This machine can process any mix of lots from one side at a time. Lots from the two sides cannot be mixed, and there may be a setup time associated with changing from the process of one side to that of the other. This side information allows the machine to operate much more efficiently in many instances, because it need not wait for four lots of a single process to arrive in its input queue before it can process a full load. This has the effect of increasing the percentage of the time that M1 operates full (4 lots), as well as minimizing the average amount of time that lots wait in the queue.
The remaining items in the data structure of FIG. 3 are related to the dynamic operation of the scheduler, rather than the steady-state structure of the machine as do the above described data items. The information concerning lots done on the current process and side are used in the local decision making process, or local optimization, of the machines as will be described under that section. The LAST-LOADED-AT and NEXT-AVAILABLE-AT items are used to determine when the machine will be available to accept the next incoming load.
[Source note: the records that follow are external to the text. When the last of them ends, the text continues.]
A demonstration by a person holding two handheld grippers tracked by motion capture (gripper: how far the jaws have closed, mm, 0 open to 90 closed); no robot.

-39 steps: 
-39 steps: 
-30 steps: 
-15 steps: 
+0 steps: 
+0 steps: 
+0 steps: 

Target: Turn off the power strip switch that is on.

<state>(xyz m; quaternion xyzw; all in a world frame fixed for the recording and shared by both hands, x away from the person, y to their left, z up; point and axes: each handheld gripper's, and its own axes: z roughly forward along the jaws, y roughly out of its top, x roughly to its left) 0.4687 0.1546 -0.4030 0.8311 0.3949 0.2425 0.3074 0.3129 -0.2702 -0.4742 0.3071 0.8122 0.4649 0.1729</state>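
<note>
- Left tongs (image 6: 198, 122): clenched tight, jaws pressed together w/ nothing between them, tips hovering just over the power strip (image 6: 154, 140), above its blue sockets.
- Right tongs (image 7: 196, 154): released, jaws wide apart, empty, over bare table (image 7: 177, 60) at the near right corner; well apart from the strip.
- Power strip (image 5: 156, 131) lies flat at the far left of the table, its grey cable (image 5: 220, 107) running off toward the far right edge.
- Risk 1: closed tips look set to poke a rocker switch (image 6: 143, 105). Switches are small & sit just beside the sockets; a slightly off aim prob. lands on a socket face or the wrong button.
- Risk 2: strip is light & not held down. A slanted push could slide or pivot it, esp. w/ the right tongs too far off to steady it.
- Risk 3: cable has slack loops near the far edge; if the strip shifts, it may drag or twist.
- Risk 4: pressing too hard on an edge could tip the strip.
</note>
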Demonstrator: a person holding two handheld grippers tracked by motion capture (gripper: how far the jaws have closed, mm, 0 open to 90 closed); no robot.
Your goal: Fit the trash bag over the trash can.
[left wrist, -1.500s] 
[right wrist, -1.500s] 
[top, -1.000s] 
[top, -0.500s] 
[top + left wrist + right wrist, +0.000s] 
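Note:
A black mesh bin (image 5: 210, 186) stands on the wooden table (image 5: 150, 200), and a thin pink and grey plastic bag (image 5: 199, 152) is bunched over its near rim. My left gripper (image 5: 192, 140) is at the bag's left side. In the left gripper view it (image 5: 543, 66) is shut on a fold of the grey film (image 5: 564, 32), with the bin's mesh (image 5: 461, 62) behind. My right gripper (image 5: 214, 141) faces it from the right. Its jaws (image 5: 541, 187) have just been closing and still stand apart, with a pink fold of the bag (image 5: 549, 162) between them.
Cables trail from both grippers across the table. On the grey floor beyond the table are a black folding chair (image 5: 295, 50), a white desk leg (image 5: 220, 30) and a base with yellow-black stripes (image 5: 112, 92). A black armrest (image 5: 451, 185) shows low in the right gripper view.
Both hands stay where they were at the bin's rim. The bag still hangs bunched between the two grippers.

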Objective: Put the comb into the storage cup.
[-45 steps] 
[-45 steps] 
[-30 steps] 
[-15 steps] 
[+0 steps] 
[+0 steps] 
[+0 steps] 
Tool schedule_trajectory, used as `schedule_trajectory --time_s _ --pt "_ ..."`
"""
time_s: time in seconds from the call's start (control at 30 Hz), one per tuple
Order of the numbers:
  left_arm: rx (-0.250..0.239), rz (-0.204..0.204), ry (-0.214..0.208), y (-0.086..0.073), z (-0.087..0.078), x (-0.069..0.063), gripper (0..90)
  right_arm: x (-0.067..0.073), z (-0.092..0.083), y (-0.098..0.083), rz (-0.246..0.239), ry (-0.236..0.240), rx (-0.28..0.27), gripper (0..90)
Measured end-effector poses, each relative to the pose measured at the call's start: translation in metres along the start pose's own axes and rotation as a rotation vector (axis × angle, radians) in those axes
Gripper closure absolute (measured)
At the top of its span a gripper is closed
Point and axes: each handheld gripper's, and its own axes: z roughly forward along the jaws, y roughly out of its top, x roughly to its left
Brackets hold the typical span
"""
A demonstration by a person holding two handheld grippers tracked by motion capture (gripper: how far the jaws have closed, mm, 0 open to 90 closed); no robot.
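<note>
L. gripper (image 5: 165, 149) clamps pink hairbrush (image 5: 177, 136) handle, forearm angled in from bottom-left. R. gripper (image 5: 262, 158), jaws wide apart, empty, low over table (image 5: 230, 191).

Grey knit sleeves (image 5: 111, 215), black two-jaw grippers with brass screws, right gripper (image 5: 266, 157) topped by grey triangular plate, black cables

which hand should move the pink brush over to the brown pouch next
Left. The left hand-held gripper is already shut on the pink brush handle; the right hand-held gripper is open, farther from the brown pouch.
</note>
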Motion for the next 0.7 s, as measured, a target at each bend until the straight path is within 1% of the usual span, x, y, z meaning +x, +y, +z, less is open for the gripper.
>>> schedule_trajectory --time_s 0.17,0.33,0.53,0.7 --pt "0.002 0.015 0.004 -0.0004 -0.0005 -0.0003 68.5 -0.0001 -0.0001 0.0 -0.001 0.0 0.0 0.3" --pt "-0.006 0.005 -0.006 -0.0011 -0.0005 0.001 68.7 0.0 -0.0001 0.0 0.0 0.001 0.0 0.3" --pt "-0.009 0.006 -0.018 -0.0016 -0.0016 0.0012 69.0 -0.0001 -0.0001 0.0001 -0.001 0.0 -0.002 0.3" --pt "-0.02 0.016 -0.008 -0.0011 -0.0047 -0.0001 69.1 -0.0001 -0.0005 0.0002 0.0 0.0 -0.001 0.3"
The NEXT-AVAILABLE-AT item also indicates the expected time that a machine will be returned to service if it is currently down for repair or maintenance. The NEXT-MAINTENANCE-TIME item indicates when the machine is next expected to be taken out of service. This refers to scheduled maintenance.
The DOING data item is a list of lot and process pairs, which indicates which lots are currently in the machine, and which processes those lots are involved in. As shown in the discussion on sides, it is not necessary for all lots in the machine to be in the same step of the process flow.
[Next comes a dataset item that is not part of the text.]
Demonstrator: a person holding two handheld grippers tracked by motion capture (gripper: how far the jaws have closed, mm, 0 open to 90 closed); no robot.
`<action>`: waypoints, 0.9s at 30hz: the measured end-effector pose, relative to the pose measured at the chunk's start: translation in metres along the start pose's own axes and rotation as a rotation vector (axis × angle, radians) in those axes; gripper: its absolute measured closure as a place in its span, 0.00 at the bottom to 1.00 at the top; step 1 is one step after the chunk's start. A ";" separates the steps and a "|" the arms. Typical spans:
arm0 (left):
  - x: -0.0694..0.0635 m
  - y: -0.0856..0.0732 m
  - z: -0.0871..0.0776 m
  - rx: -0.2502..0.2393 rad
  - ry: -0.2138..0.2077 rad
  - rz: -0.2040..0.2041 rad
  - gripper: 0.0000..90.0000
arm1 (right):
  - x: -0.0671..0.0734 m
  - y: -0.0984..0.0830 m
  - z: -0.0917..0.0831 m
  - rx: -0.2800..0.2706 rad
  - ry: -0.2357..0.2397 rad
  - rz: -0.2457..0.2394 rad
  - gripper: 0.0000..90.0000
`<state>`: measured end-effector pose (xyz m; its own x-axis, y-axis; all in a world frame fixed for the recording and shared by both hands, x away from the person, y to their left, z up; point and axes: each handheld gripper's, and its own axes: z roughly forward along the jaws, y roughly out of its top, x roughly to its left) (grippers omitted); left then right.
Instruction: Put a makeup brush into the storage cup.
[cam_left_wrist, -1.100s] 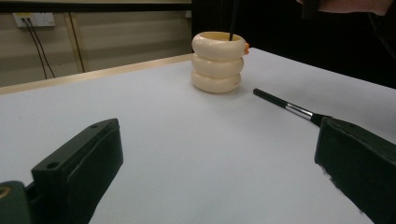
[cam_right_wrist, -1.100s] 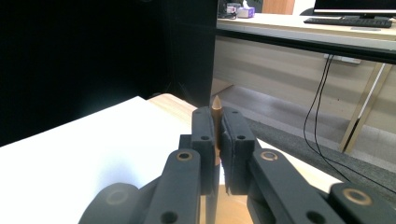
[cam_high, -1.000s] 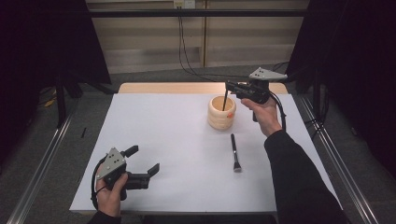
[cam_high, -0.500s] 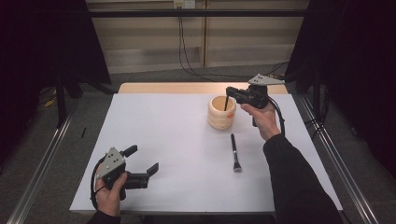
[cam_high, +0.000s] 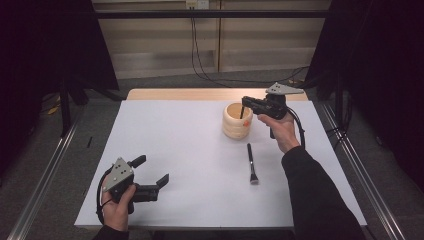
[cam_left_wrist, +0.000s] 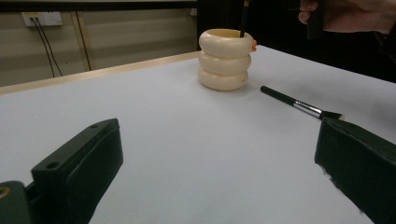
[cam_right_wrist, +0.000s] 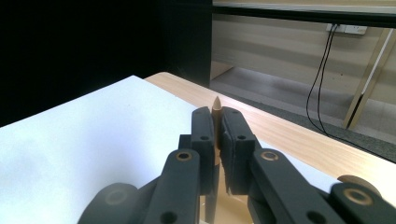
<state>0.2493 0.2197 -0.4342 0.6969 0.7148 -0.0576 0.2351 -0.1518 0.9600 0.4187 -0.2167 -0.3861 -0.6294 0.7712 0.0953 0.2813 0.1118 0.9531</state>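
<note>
Above the cream holder (cam_high: 237, 121), the right gripper's (cam_high: 245, 104) fingers pinch a brush handle (cam_right_wrist: 216, 122) upright between them.

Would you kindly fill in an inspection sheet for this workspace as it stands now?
Surface: white table, wooden strip along its far edge.
Job's things: cream ribbed cup; thin stick held upright over it; brush lying flat nearer the person.
Clutter: nothing seen.
Grippers: right gripper shut on the stick; left gripper open, nothing between its jaws, near the front edge.
Cables: black cables down the back wall and across the floor.
Surroundings: dark curtains, metal rails.
</note>
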 end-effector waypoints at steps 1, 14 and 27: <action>0.000 0.000 0.000 0.002 0.002 -0.001 0.01 | 0.000 0.000 0.000 -0.001 -0.002 0.002 0.94; 0.000 0.000 0.001 0.006 0.004 0.004 0.01 | -0.004 -0.009 -0.005 -0.015 -0.024 0.026 0.78; 0.000 0.000 0.000 0.004 0.004 0.007 0.01 | 0.003 -0.007 -0.010 -0.022 -0.036 -0.009 0.19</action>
<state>0.2496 0.2197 -0.4346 0.6961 0.7163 -0.0494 0.2328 -0.1601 0.9593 0.4080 -0.2217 -0.3893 -0.6052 0.7924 0.0765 0.2591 0.1052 0.9601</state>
SCHEDULING-TYPE indicates what type of decision making process should be used on this machine whenever a load decision is to be made. Some of the preferred decision types include multi-lot machine optimization, round robin, and constraint member. These decision making processes are discussed under the local optimization topic. WAITING-TIME is a number indicating at which time step the machine should load the next group of lots. During the local optimization process, it is sometimes desirable that a particular machine not load right away, but instead wait for another lot that is expected in the near future. In such cases, WAITING-TIME contains the time at which the machine is next expected to take some action. As far as the scheduler is concerned, the machine will simply sit idle until the current time, as defined by the calendar mechanism, catches up to the value in WAITING-TIME.
The values OPTIMIZING? and CHECKED-UP-TO are used in the local prediction process as described under the subject of local optimization.
Sometimes there will exist a special relationship between groups of processes which requires that successive process steps be performed with very little wait between them. This is especially true in semiconductor processing, wherein lots must be moved quickly from step to step for some span of process steps. If a delay occurs in the middle of this sequence, the semiconductor slices may be ruined. An example of such a series of related process steps could be the several steps involved in applying, patterning and baking photoresist on a slice. Extended interruption of this set of processes could ruin the work in process, requiring that the slices in question be reworked or discarded.
The group of process steps so related is referred to as a time constraint, or simply a constraint. The timing of the steps in the constraint is critical; no large queues must be allowed to build up within the constraint. Once a lot or batch of lots has entered the constraint, they must be moved through to the end with relatively little interruption. Process steps which are contained within such a constraint are referred to as constraint members, and the first step of the constraint is the constraint starter. Membership in a constraint, or being a constraint starter, is indicated in the process data structure (FIG. 2).
The timing of the constraint is controlled by its slowest members. For example, if one constraint member is a process that is one lot wide and take 10 time steps to complete, and there is only one machine to do that process, only one lot can pass through the constraint every 10 time steps regardless of the speed and capacity of the remaining members. Thus, when load decisions are made for the process starter, it is necessary to know the characteristics of all processes in the constraint.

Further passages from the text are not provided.